Последние из женихов замолкают при виде него. Они не вооружены. Одно из священных правил этого места – и гость, и хозяин входят сюда без мечей, хотя у большинства под туниками припрятаны незаметные кинжалы. Рука Телемаха сжимается и разжимается у рукояти на бедре, взгляд обегает зал, чтобы в итоге остановиться на матери.
Пенелопа поднимается – медленно, крепко держась за руку Эос.
Телемах направляется к очагу.
Греет руки – хотя тут тепло и нет ни намека на пронизывающий холод, – повернувшись спиной к залу, к матери, ко всему миру.
Оборачивается.
Оглядывает женихов.
Они наблюдают за ним и не двигаются. Некоторые из них – к примеру, Антиной и Эвримах – как-то вступили в сговор, чтобы перехватить Телемаха на пути к Итаке и убить его в море, вдали от родных берегов. Но их планы были порушены (поэты скажут, что богами, премудрой Афиной), хотя на деле все намного прозаичнее: мать Телемаха сначала забрала их боевое судно для своих нужд, а затем спалила, оставив лишь обгорелый остов, до сих пор перекрывающий вход в гавань. Однако о матери, спасшей сына, не сложить хорошей героической легенды, если только упомянутая мать после не погибнет, явив пример невероятной жертвенности и тем самым преподав упомянутому сыну ценный урок, так что опустим это. Телемах, конечно, мог бы, если бы хоть на мгновение задумался, задать несколько вопросов… (Он не станет.)

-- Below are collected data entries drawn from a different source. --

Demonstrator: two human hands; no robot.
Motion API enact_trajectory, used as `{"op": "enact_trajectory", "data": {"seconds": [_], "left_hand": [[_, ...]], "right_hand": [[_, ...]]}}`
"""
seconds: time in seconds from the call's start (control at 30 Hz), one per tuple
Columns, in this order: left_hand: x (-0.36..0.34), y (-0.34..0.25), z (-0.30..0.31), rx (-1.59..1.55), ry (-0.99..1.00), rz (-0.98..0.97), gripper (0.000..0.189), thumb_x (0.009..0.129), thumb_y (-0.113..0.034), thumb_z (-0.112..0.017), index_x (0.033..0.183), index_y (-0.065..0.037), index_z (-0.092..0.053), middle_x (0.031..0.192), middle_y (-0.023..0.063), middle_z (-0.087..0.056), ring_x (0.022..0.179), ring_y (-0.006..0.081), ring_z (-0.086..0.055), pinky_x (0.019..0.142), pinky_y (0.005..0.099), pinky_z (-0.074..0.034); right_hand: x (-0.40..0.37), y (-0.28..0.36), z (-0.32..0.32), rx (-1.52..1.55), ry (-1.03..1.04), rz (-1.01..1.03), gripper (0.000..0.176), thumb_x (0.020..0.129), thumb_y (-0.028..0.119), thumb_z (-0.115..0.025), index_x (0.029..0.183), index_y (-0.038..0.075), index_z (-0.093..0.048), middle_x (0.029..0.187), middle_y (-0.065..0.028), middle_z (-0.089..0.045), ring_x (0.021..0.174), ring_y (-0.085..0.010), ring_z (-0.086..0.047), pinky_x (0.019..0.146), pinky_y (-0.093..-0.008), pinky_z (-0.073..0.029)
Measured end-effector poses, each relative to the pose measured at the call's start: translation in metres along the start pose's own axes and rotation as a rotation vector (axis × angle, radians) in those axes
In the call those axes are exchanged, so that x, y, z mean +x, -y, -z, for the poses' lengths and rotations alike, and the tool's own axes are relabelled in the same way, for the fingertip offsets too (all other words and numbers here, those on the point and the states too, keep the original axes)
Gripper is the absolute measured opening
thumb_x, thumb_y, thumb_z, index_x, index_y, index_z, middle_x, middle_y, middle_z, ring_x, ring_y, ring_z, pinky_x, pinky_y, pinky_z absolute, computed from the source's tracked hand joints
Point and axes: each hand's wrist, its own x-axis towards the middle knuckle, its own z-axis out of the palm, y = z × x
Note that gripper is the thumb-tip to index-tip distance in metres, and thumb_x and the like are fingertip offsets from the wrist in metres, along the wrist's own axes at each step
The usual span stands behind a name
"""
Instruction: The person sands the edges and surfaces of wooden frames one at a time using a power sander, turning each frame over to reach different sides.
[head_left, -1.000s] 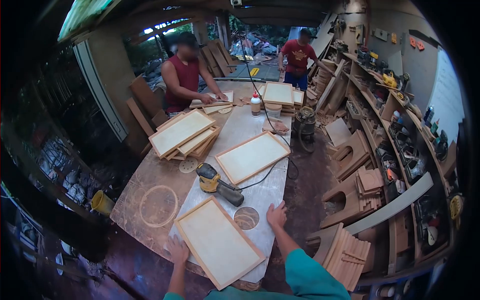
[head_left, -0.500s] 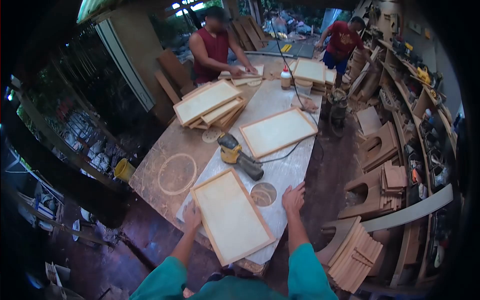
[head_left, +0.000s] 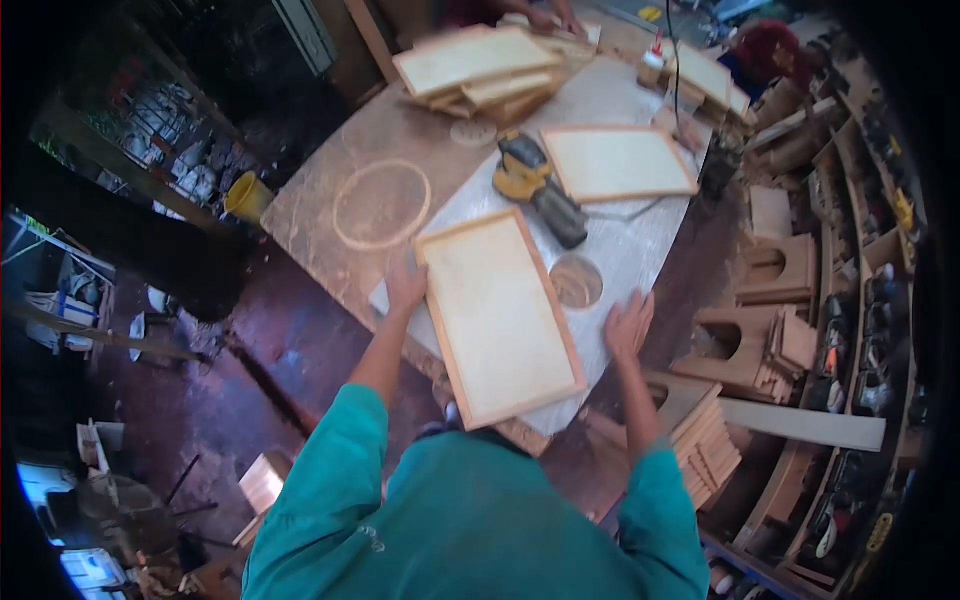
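A shallow rectangular wooden panel (head_left: 500,318) with a pale face and raised light-wood rim lies at the near end of the workbench, its near end reaching past the edge. My left hand (head_left: 406,284) is closed on the panel's left rim; part of its fingers is hidden. To the right of the panel, my right hand (head_left: 629,325) is open, fingers stretched out, by the bench's right edge and holding nothing. Beyond the panel, a yellow-and-black sander (head_left: 540,188) rests on the silvery sheet (head_left: 640,235) that covers part of the bench. Near it is a round hole (head_left: 576,281).
A second framed panel (head_left: 620,160) lies behind the sander, with its cord alongside. Stacked panels (head_left: 480,65) stand at the far left, a glue bottle (head_left: 652,62) at the back. Two other people work beyond. Cut wooden parts (head_left: 750,345) and shelves line the right.
My view has tilted downward, so the bench appears higher and the co-workers are mostly cut off. My left hand stays at the panel's rim; my right hand remains open beside the bench edge.
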Motion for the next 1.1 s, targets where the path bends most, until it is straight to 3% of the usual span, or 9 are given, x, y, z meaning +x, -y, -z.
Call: {"op": "enact_trajectory", "data": {"seconds": [0.13,0.23,0.27,0.37,0.6,0.83,0.9,0.97,1.1], "left_hand": [[0.013,0.019,-0.010,-0.024,0.062,-0.147,0.056,0.083,-0.020,-0.069,0.135,-0.001,-0.058,0.135,0.0215,-0.061,0.130,0.0390,-0.052,0.113,0.0475,-0.038],[0.016,0.017,-0.009,-0.058,0.013,-0.080,0.047,0.086,-0.022,-0.068,0.130,-0.006,-0.063,0.126,0.0194,-0.065,0.122,0.0387,-0.056,0.108,0.0488,-0.041],[0.017,0.022,-0.013,-0.055,0.009,-0.029,0.042,0.087,-0.022,-0.067,0.125,-0.005,-0.065,0.122,0.0195,-0.066,0.119,0.0393,-0.056,0.106,0.0494,-0.041],[0.028,0.025,-0.018,-0.039,-0.030,-0.040,0.033,0.088,-0.022,-0.066,0.116,-0.004,-0.067,0.114,0.0200,-0.066,0.114,0.0398,-0.057,0.101,0.0501,-0.042],[0.021,0.020,-0.015,-0.021,-0.126,-0.103,0.014,0.087,-0.014,-0.062,0.093,-0.003,-0.066,0.096,0.0183,-0.065,0.102,0.0403,-0.055,0.091,0.0510,-0.041],[0.017,0.024,-0.015,-0.126,-0.066,-0.181,0.009,0.086,-0.010,-0.062,0.089,-0.002,-0.064,0.090,0.0190,-0.062,0.095,0.0398,-0.055,0.086,0.0503,-0.042],[0.011,0.020,-0.012,-0.184,-0.035,-0.026,0.010,0.088,-0.011,-0.062,0.088,-0.001,-0.064,0.089,0.0202,-0.061,0.091,0.0387,-0.055,0.084,0.0500,-0.043],[0.011,0.017,-0.013,-0.148,-0.063,-0.079,0.011,0.089,-0.011,-0.061,0.088,0.000,-0.064,0.088,0.0205,-0.062,0.090,0.0386,-0.056,0.082,0.0499,-0.043],[0.008,0.021,-0.013,-0.098,-0.077,-0.117,0.013,0.090,-0.012,-0.060,0.089,0.000,-0.064,0.086,0.0198,-0.062,0.086,0.0386,-0.058,0.079,0.0496,-0.044]], "right_hand": [[-0.039,0.007,-0.001,0.130,0.127,-0.151,0.052,0.083,0.012,-0.063,0.132,-0.005,-0.058,0.152,-0.0317,-0.038,0.143,-0.0461,-0.034,0.120,-0.0495,-0.028],[-0.083,0.053,0.021,0.068,0.125,-0.071,0.033,0.086,0.025,-0.064,0.111,0.002,-0.071,0.150,-0.0304,-0.042,0.144,-0.0510,-0.029,0.119,-0.0598,-0.023],[-0.101,0.067,0.030,-0.120,0.168,0.034,0.039,0.088,0.030,-0.063,0.115,0.001,-0.068,0.146,-0.0296,-0.046,0.141,-0.0506,-0.032,0.118,-0.0614,-0.022],[-0.142,0.091,0.028,-0.023,0.139,0.053,0.044,0.088,0.029,-0.063,0.121,0.001,-0.063,0.138,-0.0268,-0.050,0.133,-0.0484,-0.040,0.116,-0.0604,-0.023],[-0.170,0.100,0.037,-0.021,0.059,-0.123,0.041,0.088,0.019,-0.064,0.126,0.004,-0.062,0.113,-0.0186,-0.054,0.110,-0.0382,-0.047,0.097,-0.0552,-0.034],[-0.154,0.087,0.044,0.028,0.039,-0.159,0.036,0.087,0.011,-0.064,0.123,0.010,-0.067,0.103,-0.0136,-0.056,0.104,-0.0329,-0.049,0.091,-0.0486,-0.036],[-0.158,0.085,0.042,0.001,0.009,-0.174,0.036,0.087,0.011,-0.064,0.123,0.011,-0.068,0.103,-0.0130,-0.056,0.103,-0.0325,-0.049,0.090,-0.0477,-0.036],[-0.156,0.089,0.042,-0.042,0.005,-0.185,0.033,0.090,0.014,-0.064,0.122,0.015,-0.071,0.104,-0.0119,-0.056,0.102,-0.0320,-0.049,0.088,-0.0453,-0.037],[-0.161,0.088,0.038,-0.016,-0.043,-0.172,0.034,0.089,0.012,-0.063,0.121,0.014,-0.070,0.102,-0.0127,-0.056,0.103,-0.0317,-0.048,0.088,-0.0472,-0.035]]}}
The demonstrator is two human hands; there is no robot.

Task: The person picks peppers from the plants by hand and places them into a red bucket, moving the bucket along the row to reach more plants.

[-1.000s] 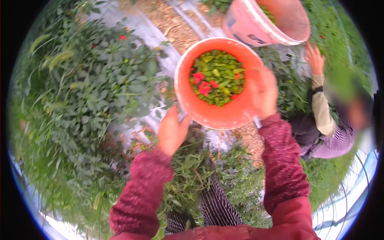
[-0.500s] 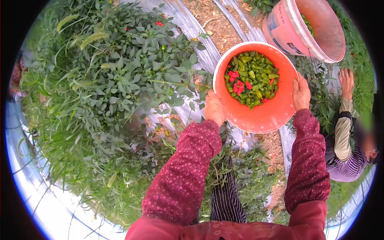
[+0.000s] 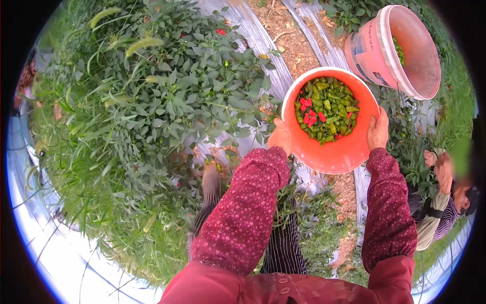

Наконец Антиной осмеливается заговорить, ведь всем понятно, что первым должен решиться самый храбрый из женихов, и неважно, какую глупость он скажет. Звук слов важнее их смысла. И потому…
– Телемах! – восклицает он. – Ты почтил нас своим присутствием!
Однажды Телемах чуть не ударил Антиноя по лицу в этом самом зале, после чего началась бы настоящая резня, утопившая эти острова в крови. Само собой, тогда я вмешалась прежде, чем случилось что-то непоправимое, но на этот раз, когда наш юноша встречается взглядом с Антиноем, я не вижу в том необходимости. Этот изгиб губ, эти расправленные плечи – в них нет и следа презрительной усмешки, так часто кривившей прежде лицо Телемаха. Сейчас это скорее взгляд из разряда «странно, что я когда-то терпеть тебя не мог, ведь такое ничтожество, как ты, не заслуживает даже сотой доли той энергии, что потрачена на ненависть».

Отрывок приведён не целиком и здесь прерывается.